Parmi trop de stupides ballets, il y eut une manière de chef-d’œuvre : la Namouna d’Éd. Lalo. On ne sait quelle sourde férocité l’a enterrée si profondément que personne n’en parle plus… c’est triste pour la musique.
Dans tout cela, aucune tentative vraiment neuve. Rien qu’une espèce de ronronnement d’usine, un perpétuel recommencement ; on dirait que la musique en entrant à l’Opéra y endosse un uniforme obligatoire comme celui d’un bagne : elle y prend aussi les proportions faussement grandioses du monument, se mesurant en cela au célèbre « grand escalier » qu’une erreur de perspective ou trop de détails font paraître finalement… étriqué.
Pourquoi l’Opéra ne serait-il pas régi par un conseil formé de personnes trop riches pour vouloir faire de bonnes affaires, mais qui, au contraire, mettraient l’orgueil d’avoir beaucoup d’argent à faire de belles choses ? (Ce n’est qu’une question de tact et de choix.)
Puis un directeur de la musique complètement libre et indépendant, dont les fonctions seraient, d’abord, d’être au courant des mouvements d’art, et ensuite, d’assurer à l’avance un programme d’œuvres rétrospectives et délicatement choisies. — Pourquoi, quand se jouent les drames de Wagner, ne convierait-on pas M. Richter à diriger l’orchestre ? (Je choisis cette indication entre beaucoup d’autres.) Cela serait une condition d’attrait pour le public et de bonne exécution assurée. — Sans vouloir déplorablement insister, ce que je viens d’indiquer n’est pas une innovation, c’est un peu le principe des « Covent-Garden », où les représentations sont parfaites en tout point. Il est regrettable qu’on ne puisse pas faire mieux à l’Opéra, sinon aussi bien. Si même il y a une question d’argent, je ne veux plus comprendre.
Enfin, il faudrait surtout faire immensément de musique et ne pas entretenir le public dans une nonchalance voulue.

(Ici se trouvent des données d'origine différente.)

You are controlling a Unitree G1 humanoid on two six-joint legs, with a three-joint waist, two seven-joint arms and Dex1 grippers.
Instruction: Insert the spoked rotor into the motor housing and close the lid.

Certains artistes sont tristement responsables de cette nonchalance ; ils surent combattre un instant, juste ce qu’il fallait pour conquérir leur place sur le marché musical ; mais une fois le placement de leurs produits assuré, vivement ils rétrogradent, semblant demander pardon au public de la peine que celui-ci avait eue à les admettre. Tournant résolument le dos à leur jeunesse, ils s’endorment dans le succès sans plus jamais pouvoir s’élever jusqu’à cette gloire heureusement réservée à ceux dont la vie, consacrée à la recherche d’un monde de sensations et de formes incessamment renouvelé, s’est terminée dans l’espoir joyeux d’avoir accompli la vraie tâche ; ceux-là ont ce qu’on pourrait appeler un succès de « Dernière », si le mot succès ne devenait pas vil mis à côté du mot « gloire ». Je n’ai pas la prétention d’exiger que l’Opéra puisse jamais venir en aide à ces derniers, mais il pourrait ne pas servir exclusivement à soutenir les premiers. Et j’ai voulu montrer que les torts n’étaient pas tous du même côté.